▸ **Requirement**: The data that follows must be transcribed in full and exactly, minus the pictures.

▸ **Supplied entries**:
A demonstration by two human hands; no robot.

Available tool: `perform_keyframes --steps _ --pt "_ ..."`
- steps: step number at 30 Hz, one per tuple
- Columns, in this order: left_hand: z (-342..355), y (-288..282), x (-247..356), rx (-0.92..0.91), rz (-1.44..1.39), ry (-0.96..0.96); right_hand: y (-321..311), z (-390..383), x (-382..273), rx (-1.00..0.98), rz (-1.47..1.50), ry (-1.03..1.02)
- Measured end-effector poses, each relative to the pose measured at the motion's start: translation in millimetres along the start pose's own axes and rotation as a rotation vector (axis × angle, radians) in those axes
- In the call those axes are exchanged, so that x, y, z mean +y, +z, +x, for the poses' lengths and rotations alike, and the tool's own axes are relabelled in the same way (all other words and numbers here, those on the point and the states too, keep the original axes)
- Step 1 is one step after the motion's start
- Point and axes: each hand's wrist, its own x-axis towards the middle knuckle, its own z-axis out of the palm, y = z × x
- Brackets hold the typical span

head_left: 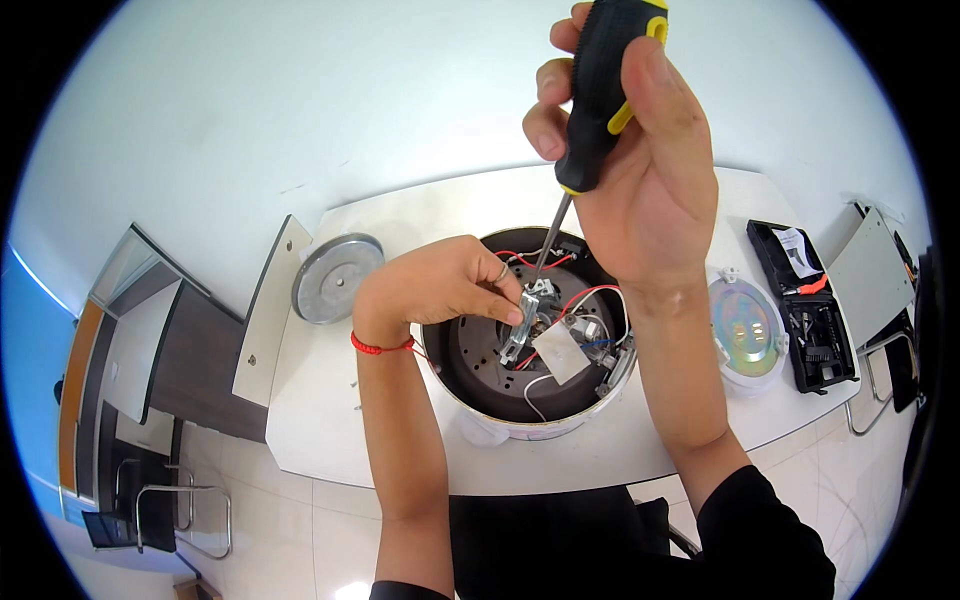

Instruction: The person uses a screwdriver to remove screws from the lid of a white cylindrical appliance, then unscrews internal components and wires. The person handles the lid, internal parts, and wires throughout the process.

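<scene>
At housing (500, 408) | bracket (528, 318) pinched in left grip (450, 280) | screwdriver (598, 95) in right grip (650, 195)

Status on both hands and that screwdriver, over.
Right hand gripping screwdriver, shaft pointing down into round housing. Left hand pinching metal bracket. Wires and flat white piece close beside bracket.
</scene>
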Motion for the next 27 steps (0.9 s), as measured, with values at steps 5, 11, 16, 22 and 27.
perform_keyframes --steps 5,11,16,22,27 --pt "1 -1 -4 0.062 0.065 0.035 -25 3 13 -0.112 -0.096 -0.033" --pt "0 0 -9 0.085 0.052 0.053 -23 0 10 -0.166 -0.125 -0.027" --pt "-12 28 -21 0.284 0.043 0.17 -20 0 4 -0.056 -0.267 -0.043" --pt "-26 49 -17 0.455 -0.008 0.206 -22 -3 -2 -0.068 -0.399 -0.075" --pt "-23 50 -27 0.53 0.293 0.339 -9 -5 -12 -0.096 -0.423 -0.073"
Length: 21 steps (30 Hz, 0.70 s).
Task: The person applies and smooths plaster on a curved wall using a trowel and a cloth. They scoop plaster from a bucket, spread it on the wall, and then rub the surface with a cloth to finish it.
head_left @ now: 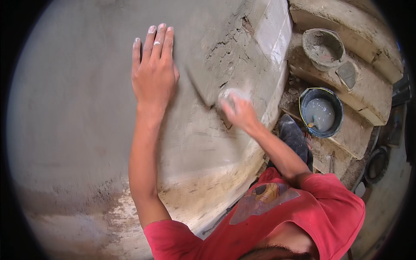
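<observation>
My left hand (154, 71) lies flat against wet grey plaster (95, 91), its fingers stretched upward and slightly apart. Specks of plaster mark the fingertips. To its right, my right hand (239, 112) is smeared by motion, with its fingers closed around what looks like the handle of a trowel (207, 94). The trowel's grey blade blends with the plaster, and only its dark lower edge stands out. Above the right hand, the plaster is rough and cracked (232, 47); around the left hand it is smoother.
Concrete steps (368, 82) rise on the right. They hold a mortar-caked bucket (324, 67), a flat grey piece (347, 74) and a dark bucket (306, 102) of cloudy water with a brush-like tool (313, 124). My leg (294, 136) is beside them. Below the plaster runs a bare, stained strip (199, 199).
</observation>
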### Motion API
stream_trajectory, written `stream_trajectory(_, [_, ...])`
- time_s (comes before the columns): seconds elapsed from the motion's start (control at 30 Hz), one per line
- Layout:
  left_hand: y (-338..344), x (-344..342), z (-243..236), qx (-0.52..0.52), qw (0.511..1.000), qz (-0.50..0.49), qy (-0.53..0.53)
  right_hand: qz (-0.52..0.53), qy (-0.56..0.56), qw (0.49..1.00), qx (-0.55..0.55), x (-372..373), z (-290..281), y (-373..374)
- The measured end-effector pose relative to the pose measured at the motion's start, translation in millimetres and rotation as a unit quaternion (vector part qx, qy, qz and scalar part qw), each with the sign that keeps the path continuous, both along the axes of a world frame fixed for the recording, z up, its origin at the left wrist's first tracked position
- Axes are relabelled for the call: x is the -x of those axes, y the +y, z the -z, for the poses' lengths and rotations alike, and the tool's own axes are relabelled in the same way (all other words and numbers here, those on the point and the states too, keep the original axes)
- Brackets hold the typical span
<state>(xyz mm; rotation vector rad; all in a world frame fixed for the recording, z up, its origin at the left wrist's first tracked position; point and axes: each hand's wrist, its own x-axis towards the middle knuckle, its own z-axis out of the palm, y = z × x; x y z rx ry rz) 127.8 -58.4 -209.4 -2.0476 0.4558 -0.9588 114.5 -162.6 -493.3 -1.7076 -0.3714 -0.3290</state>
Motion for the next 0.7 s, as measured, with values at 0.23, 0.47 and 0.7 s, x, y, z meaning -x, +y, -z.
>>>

▸ **Written response**:
A demonstration by two human hands; no robot.

Available tool: `perform_keyframes --steps _ --pt "_ ..."`
- steps: step number at 30 Hz, one per tuple
- Columns, in this order: left_hand: z (-342..355), y (-288..282), x (-247..356), rx (-0.92..0.91), rz (-1.44..1.39), ry (-0.96..0.96); right_hand: y (-321..311), z (-390..383), x (-382..273), rx (-1.00..0.98), rz (-1.47..1.50), ry (-1.03..1.02)
- Measured end-effector poses, each relative to the pose measured at the motion's start: translation in millimetres along the start pose's own axes and rotation as a rotation vector (axis × angle, radians) in those axes
- In the call those axes are exchanged, so that x, y, z mean +y, +z, +x, for the poses' lengths and rotations alike, and the tool's own axes are relabelled in the same way (all other words and numbers here, those on the point and the states too, keep the original axes)
- Step 1 is one step after the motion's start
- Point and axes: each hand's wrist, its own x-axis towards the middle knuckle, its own z-axis out of the palm, y = z × x
- Brackets hold the typical span

head_left: 

Instruction: The person uses a screwdriver to remove screws from the lid of a white cylindrical appliance, then unscrews internal components and wires. The person handles the lid, internal parts, and wires throughout the process.

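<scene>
At housing (500, 408) | bracket (528, 318) pinched in left grip (450, 280) | screwdriver (598, 95) in right grip (650, 195)

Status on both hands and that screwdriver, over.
Right hand gripping screwdriver, shaft pointing down into round housing. Left hand pinching metal bracket. Wires and flat white piece close beside bracket.
</scene>
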Motion for the next 27 steps (0.9 s), as measured, with values at steps 5, 11, 16, 22 and 27.
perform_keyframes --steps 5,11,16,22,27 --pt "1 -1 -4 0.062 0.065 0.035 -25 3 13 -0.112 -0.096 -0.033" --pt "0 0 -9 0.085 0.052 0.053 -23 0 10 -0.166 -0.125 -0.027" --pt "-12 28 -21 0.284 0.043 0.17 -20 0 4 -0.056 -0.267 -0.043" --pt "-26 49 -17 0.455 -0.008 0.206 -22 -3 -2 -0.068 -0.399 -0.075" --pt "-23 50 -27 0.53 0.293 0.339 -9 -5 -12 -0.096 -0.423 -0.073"
Length: 21 steps (30 Hz, 0.70 s).
Task: The person applies and smooths plaster on a curved wall using a trowel and a cloth. They scoop plaster from a bucket, spread it on the wall, and then rub the surface with a cloth to finish it.
head_left @ now: 
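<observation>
My left hand (154, 71) lies flat against wet grey plaster (95, 91), its fingers stretched upward and slightly apart. Specks of plaster mark the fingertips. To its right, my right hand (239, 112) is smeared by motion, with its fingers closed around what looks like the handle of a trowel (207, 94). The trowel's grey blade blends with the plaster, and only its dark lower edge stands out. Above the right hand, the plaster is rough and cracked (232, 47); around the left hand it is smoother.
Concrete steps (368, 82) rise on the right. They hold a mortar-caked bucket (324, 67), a flat grey piece (347, 74) and a dark bucket (306, 102) of cloudy water with a brush-like tool (313, 124). My leg (294, 136) is beside them. Below the plaster runs a bare, stained strip (199, 199).
</observation>
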### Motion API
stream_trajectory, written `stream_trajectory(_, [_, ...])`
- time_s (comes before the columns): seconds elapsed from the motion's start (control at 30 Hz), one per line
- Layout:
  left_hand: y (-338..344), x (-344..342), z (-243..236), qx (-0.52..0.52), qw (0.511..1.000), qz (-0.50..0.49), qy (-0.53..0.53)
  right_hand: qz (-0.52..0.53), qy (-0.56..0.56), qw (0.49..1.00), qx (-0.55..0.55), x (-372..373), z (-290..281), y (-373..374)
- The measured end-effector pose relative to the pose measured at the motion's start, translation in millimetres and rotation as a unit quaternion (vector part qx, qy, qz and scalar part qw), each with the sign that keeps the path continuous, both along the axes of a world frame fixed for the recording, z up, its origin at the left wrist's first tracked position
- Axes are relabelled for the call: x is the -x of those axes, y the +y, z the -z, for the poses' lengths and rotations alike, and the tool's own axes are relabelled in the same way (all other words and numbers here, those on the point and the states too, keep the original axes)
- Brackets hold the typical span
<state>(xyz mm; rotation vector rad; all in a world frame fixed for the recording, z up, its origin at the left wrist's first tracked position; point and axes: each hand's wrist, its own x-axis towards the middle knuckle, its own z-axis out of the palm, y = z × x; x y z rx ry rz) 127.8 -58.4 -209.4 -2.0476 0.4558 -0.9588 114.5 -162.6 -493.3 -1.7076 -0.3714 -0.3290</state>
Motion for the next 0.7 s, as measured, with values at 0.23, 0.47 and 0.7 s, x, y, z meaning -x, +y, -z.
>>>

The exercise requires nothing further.